Wednesday, 28 March 2018

Is the Enemy Advance Slowing Down?



Thursday 28th March 1918

At 3.30 this morning the 4th Battalion, Bedfordshire Regiment was relieved after its heroic attack yesterday. Grieving for its commanding officer, killed at the moment of triumph and for three officers and twenty seven other ranks also killed, the battalion marched back to Senlis where it went into billets for a shorty sleep, before moving again to Mailly-Maillet, just behind the front line, late this morning. The men are exhausted and the battalion much reduced as, in addition to the glorious dead, 88 men have been wounded and 124 are missing, probably captured.

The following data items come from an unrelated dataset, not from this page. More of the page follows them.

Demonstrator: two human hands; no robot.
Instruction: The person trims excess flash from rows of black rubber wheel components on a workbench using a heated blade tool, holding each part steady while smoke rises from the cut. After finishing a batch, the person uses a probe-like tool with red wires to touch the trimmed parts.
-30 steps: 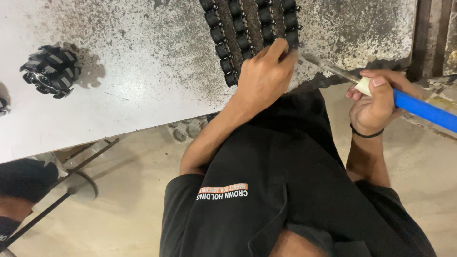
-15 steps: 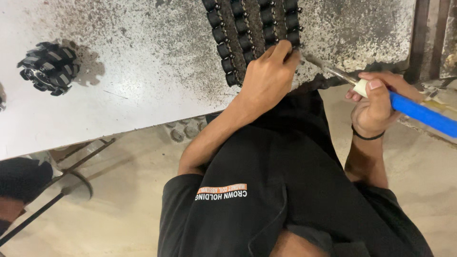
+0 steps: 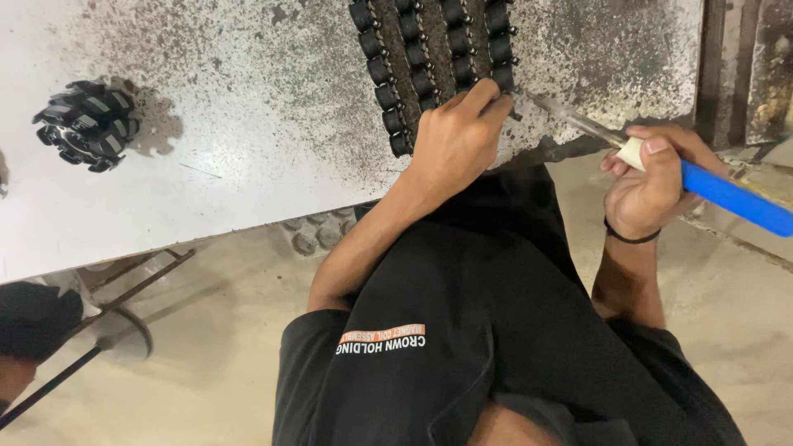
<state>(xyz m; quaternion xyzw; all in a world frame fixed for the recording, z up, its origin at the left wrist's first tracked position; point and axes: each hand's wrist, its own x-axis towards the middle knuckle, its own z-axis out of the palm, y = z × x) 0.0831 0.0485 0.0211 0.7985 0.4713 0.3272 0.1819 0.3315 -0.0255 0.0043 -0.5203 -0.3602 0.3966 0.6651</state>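
Note:
A black roller assembly [image 3: 429,49], made of rows of small black rollers on metal strips, lies on the white speckled table [image 3: 248,165]. My left hand [image 3: 454,140] rests on its near edge, with the fingertips pinched on the rightmost row. My right hand [image 3: 652,182] grips a screwdriver [image 3: 731,198] with a blue handle and a white collar. Its thin metal shaft [image 3: 570,120] runs left across the table edge to the rollers beside my left fingertips. My black shirt fills the lower middle of the view.
A black wheel with angled rollers [image 3: 87,124] stands on the table at the left. Several round rollers [image 3: 314,235] sit below the table edge. A metal stool frame [image 3: 116,322] and another person's dark shoe [image 3: 33,318] are at the lower left. A rusty metal frame [image 3: 727,66] borders the table's right.
The view has shifted a little. Both hands stay where they were, the left on the rollers and the right on the screwdriver.

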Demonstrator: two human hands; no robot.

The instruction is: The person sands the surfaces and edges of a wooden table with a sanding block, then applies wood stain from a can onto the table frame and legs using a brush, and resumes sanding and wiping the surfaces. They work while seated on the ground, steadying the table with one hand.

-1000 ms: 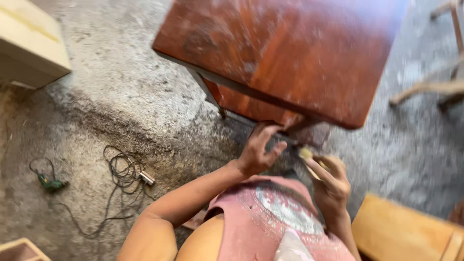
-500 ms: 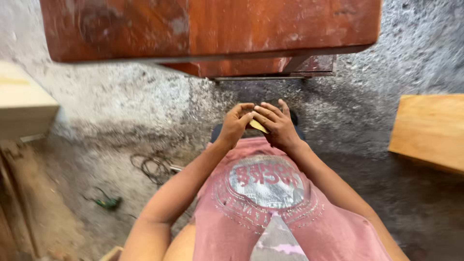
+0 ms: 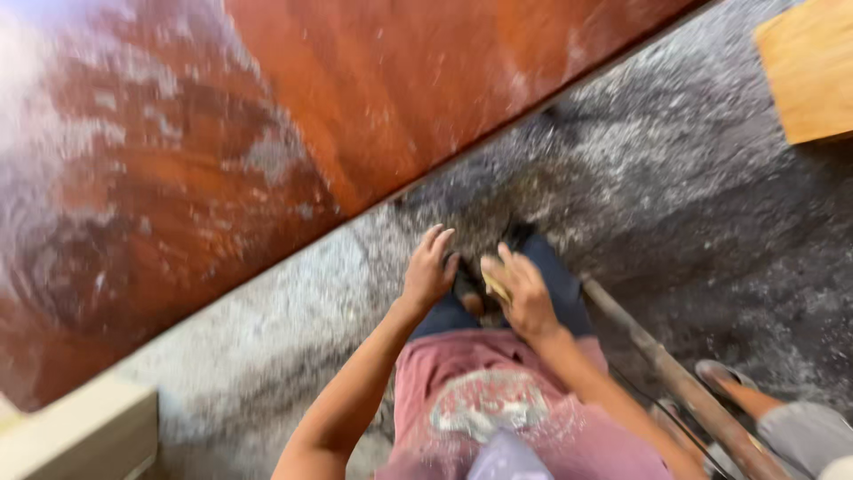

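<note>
The small tan pad [image 3: 494,283], likely a folded abrasive sheet, sits at centre frame, just below the near edge of the worktop. The right hand [image 3: 524,298] is closed on it, fingers curled over the top and thumb beneath. The left hand [image 3: 428,271] lies just beside it, fingers spread and clamped on nothing; whether a fingertip touches the pad cannot be told through the motion blur.

For a clean grip, judging from this view: keep the pad flat under the fingers, not bunched at the thumb, and square up the fold with the free hand before putting any pressure on it. Both hands are held close to the body, above the dark trousers [image 3: 551,276] and the pink shirt [image 3: 484,409].

The reddish-brown worktop [image 3: 267,133] fills the upper left of the frame. Its surface is streaked with pale dust, and its edge runs diagonally from lower left to upper right. It is apart from both hands.

Surroundings:
- The grey floor [image 3: 711,231] at right is covered in fine dust.
- A rusty bar [image 3: 675,382] slants through the lower right, close to the right forearm.
- Another person's foot in a sandal [image 3: 724,373] lies just beyond the bar.
- A light wooden board [image 3: 804,67] is at upper right.
- A pale block [image 3: 80,436] is at lower left.

The bar and the nearby foot crowd the space on the right-hand side.
</note>
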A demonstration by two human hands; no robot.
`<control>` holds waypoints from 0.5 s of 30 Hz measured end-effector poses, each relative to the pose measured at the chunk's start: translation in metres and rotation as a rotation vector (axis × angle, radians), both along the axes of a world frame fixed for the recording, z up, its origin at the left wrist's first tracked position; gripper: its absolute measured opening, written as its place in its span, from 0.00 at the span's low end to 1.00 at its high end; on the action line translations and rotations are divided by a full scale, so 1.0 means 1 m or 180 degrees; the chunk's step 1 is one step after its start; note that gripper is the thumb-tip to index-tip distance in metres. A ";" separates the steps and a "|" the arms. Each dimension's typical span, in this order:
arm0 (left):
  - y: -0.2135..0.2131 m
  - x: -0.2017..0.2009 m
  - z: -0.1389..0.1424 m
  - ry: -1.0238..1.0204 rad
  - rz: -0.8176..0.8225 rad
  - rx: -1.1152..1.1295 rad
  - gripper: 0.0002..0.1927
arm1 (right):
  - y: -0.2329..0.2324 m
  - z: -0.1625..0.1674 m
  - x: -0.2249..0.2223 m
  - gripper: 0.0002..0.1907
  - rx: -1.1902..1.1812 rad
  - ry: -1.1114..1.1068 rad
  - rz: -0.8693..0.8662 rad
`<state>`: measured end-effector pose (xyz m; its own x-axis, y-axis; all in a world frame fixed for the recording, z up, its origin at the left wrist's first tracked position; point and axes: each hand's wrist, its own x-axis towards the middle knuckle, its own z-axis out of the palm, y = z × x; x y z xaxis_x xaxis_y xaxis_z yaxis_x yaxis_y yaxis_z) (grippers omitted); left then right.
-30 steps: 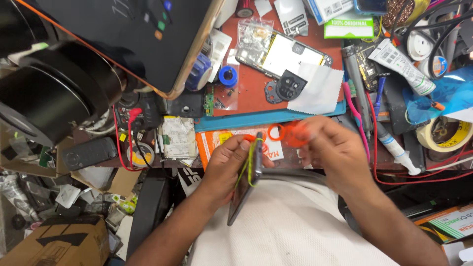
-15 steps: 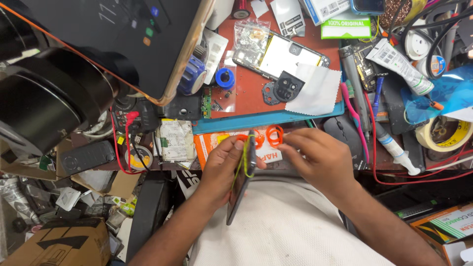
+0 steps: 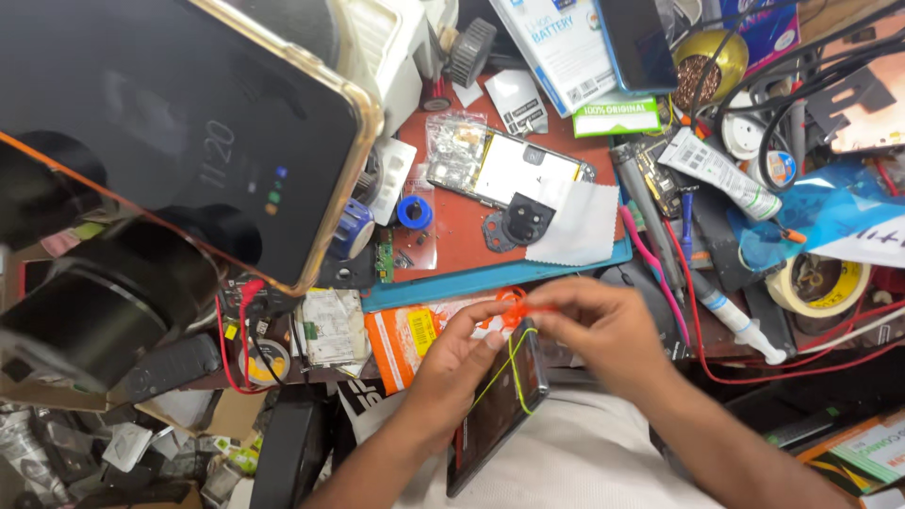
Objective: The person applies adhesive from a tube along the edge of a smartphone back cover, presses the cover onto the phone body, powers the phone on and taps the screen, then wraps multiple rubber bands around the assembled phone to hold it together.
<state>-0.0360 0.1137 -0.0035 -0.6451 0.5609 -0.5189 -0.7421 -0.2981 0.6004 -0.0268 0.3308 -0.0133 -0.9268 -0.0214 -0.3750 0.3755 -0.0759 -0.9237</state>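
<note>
At the near edge of the bench, your left hand (image 3: 459, 366) grips one dark phone (image 3: 500, 408) wrapped in yellow bands. Your right hand (image 3: 603, 330) curls over its top end, fingers pinched on an orange clip (image 3: 514, 306). Just behind lie an orange packet (image 3: 407, 337), then one red mat (image 3: 471, 231) carrying an opened phone (image 3: 504, 170) and one white cloth (image 3: 584, 221).

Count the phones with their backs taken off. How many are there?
1 that I can tell: the opened phone lies on the red mat above both hands. More may hide in the clutter.
</note>
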 end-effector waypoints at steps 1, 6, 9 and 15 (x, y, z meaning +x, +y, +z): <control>0.001 -0.003 0.005 -0.0133 0.0018 0.0132 0.26 | 0.002 0.001 -0.002 0.13 -0.0093 -0.0378 -0.0231; 0.014 -0.031 0.016 -0.0150 0.0109 0.0529 0.29 | 0.008 0.030 -0.045 0.08 -0.2007 -0.0887 -0.0545; 0.010 -0.041 0.015 0.0284 0.0072 0.0748 0.30 | 0.015 0.047 -0.081 0.11 -0.2652 -0.0568 -0.0768; -0.008 -0.040 -0.002 0.0048 0.0134 0.0269 0.22 | 0.025 0.074 -0.194 0.12 -0.3446 0.0054 -0.0282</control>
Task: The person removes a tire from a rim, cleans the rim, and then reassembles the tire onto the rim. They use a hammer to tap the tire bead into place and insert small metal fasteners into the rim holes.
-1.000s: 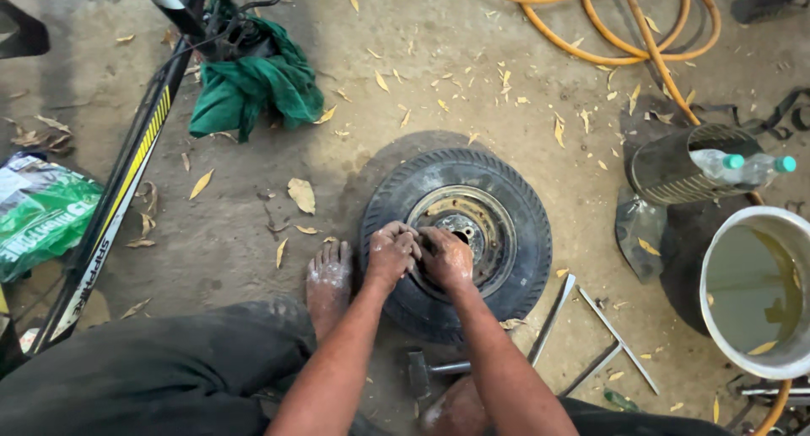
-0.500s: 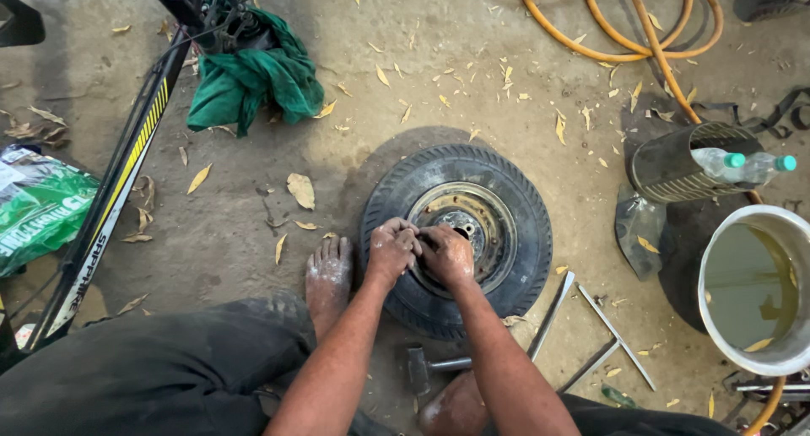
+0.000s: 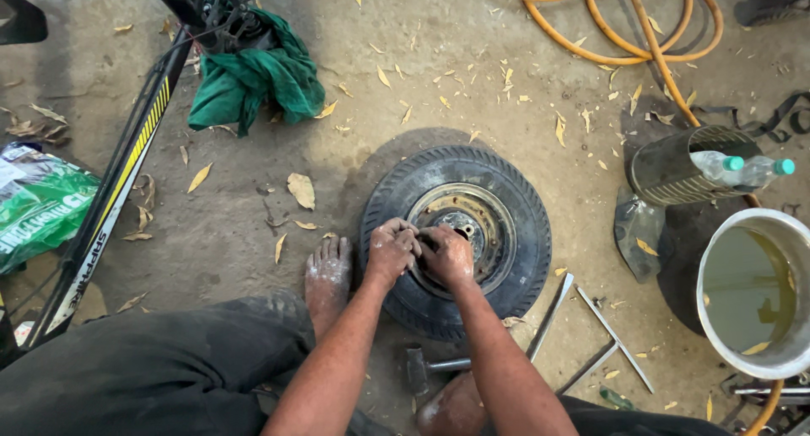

The 2nd Battalion is still some way to the south. This morning it was still near Arvillers, astride the main road to Amiens, enduring German shelling. The enemy then attacked and got into Arvillers on the right flank and the hamlet of Folies on the left. The enemy was just 100 yards away when the battalion was ordered to withdraw, which it did about 2.30, moving through Moreuil where a halt was called to eat a hasty meal. Then this battered battalion moved a couple of miles further west to Rouvrel, where it has billeted, rejoined by its commanding officer, Lieutenant-Colonel H S Poyntz who had been serving on 90th Brigade staff. The battalion is now only about a dozen miles south of the vital rail-head of Amiens. It is widely speculated by the press corps that if this city falls the enemy will have succeeded in driving a fatal wedge between our armies and those of our French allies, and there will then be nothing to prevent the Bosches driving north for the vital channel ports of Boulogne and Calais.

However, there is curiously little worry here in Amiens. There is concern, certainly, but we have felt that the enemy advance finally seems to be slowing down, like a railway engine running out of steam. The enemy supply lines from Saint-Quentin and other cities must now be stretched to breaking point. An advance of nearly fifty miles means that their motorised supply will have much further to travel from their dumps of ammunition, food and water and they will, as yet be unable to use the railway, as damage has been deliberately caused to that during the retreat.

There seems to doubt that the German fingers are striving to reach Amiens. As their strength fails and our defences around the city harden, however, there is every hope of slamming those groping fingers in the door. Plenty of fresh units are available, most of which have not seen action since the autumn and as the Americans arrive in numbers every day the Kaiser is delayed before Amiens is another nail in his coffin.

One of the fresh units arriving to help stem the German advance is 6th Battalion, Bedfordshire Regiment. Today, their adjutant has just informed me, they boarded a train at Caestre, close to Ypres and the Belgian border, leaving it at Mondicourt, just east of Doullens.

The final confirmation that things are beginning to stabilise is that the enemy launched a huge attack against Arras today. It is reckoned that up to a quarter of a million men took part in this attack. The front line here, however, is in a much better state of readiness and its defences much stronger than they were to the south, part of the defence, of course, is the formidable natural obstacle of Vimy Ridge, so gallantly taken by the Canadians in Spring 1917. This attack has been decisively defeated with only minor advances to the south of Arras.